Notification Center widgets: In earlier versions of the Mac OS, if you wanted to venture outside the Mac and pull in data from the Internet, you turned to Dashboard. Spotlight can now pull in information from the Internet. The net result means more efficient searching and fewer trips to your web browser to find the information you desire.
Upgradefrom os x yosemite mac os movie#
With Yosemite, Spotlight will now incorporate and provide previews of results from the Internet, including Bing search results, map data, news headlines, Wikipedia entries, Apple’s store content listings, and movie showtimes. If you wanted to move farther afield you could select the Search Web For or Search Wikipedia For entries at the bottom of the Spotlight menu, which were little more than Safari shortcuts. Spotlight: In the past, Spotlight was a perfectly fine tool for searching the contents of your Mac, producing dictionary results, and performing calculations. Three key elements of Apple allowing you to more easily work beyond its borders are Spotlight, Notification Center widgets, and iCloud Drive. The other is making it easier for you to work with your data on the most appropriate device available to you. The first is creating an operating system that plays better with data outside Apple’s control. With Yosemite, Apple is further loosening the constraints of computing via two broad efforts.
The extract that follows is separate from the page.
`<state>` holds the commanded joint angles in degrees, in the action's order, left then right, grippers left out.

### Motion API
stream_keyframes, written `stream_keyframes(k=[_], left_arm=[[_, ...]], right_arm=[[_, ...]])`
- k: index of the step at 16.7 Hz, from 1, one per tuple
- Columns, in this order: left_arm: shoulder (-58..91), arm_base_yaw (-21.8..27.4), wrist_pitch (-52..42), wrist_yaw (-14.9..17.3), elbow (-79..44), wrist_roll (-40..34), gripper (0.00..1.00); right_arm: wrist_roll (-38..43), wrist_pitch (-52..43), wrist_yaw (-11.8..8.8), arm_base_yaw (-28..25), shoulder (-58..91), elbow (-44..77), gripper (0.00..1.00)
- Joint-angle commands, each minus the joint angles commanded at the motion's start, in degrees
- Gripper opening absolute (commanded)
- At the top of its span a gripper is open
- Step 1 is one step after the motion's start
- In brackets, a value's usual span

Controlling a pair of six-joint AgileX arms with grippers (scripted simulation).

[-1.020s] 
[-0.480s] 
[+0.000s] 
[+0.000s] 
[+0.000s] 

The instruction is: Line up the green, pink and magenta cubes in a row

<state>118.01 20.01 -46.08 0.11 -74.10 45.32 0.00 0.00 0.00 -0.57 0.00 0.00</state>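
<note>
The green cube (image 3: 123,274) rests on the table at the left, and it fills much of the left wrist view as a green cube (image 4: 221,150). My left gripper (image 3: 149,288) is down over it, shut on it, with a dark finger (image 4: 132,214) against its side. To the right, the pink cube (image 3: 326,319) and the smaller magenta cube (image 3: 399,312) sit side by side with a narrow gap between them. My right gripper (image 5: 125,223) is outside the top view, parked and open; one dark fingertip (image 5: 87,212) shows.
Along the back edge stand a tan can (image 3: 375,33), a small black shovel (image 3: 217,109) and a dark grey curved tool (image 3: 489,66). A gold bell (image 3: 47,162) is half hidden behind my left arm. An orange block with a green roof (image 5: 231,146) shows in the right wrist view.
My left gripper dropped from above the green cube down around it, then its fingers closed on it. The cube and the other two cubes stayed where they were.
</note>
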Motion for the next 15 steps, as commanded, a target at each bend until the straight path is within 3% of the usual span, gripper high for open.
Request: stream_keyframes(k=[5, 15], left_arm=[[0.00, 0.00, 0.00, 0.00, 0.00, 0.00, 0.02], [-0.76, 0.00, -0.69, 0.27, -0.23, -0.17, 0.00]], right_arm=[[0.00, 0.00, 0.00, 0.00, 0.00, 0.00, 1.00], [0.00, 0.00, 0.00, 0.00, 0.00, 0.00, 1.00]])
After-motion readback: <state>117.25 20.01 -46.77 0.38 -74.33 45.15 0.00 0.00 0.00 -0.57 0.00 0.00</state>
Under Mountain Lion and Mavericks this was evident as iCloud was designed to sync much of the data it had under its control-your email, contacts, calendars, notes, Safari bookmarks, photos, music, and files from apps that once belonged to the iWork and iLife suites (as well as TextEdit and Preview documents). The cloud is a key component in that it provides the means for making your data available to all these points of entry, and transparently so. What you’re largely concerned with is being able to work with those files, regardless of whether you’re using a Mac, an iOS device, or accessing them via a web browser. In this case your Mac is just another device (although an important one) that has access to your files. In recent years, Apple has turned instead to a stuff-centric scheme.